Partiler, iktidara gelmek için kurulur

featured

Bir parti başkanı düşünün. Diğer bir partinin kazanması için kendisini ortaya koyuyor…  Başka bir siyasal kuruluşun çakma liderini Kurtuluş Savaşını gerçekleştiren, ebedi Önderimizle eş değere getiriyor ve de anayasal süresi dolsa bile, kalması içinde adeta yalvarıyor… “Bizi bırakamazsın, gitme, ne gerekirse yaparız” diyor… Soruyorum hepinize, bilhassa Ülkücülere, böyle biri Başbuğunuz olabilir mi? Bunu diyen sıradan Ülkücü olsa, anında aforoz ederiz… Peki buna ne yapacağız? Dünyada partiler, iktidara gelmek için kurulur. Ben araştırdım, gözümden kaçanlar varsa söyleyin. Kürre-i Arz’da, bir diğer partiyi iktidarda tutmak için, oluşmuşu yok.

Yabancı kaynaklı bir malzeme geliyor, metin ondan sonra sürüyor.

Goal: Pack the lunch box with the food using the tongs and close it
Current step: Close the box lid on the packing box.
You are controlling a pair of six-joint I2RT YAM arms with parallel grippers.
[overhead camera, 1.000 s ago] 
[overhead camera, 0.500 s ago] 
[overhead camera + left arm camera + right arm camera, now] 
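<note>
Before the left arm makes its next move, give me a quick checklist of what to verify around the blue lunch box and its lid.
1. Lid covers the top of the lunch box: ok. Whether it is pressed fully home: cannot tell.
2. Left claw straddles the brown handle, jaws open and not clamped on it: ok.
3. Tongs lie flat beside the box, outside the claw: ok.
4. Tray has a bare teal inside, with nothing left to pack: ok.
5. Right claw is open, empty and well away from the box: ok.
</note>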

İmtihan stresini hepiniz bilirsiniz. Öyle bir nokta oluşur ki “Ne olacaksa olsun ama yeter ki bitsin” durumuna gelirsiniz… İşte şu an Türkiye , stresin gerilimin tepe yaptığı noktadan sonra, sakin bir konuma geldi… Bu sakinlik kalıcı mı, yoksa fırtına öncesi sakinlik mi, bunu zaman gösterecek. Biz, Cenab-ı Allah’ın bize gösterdiği her konumun tadını çıkarmak ve dersler almakla mükellefiz… Hepinize merhabalar olsun…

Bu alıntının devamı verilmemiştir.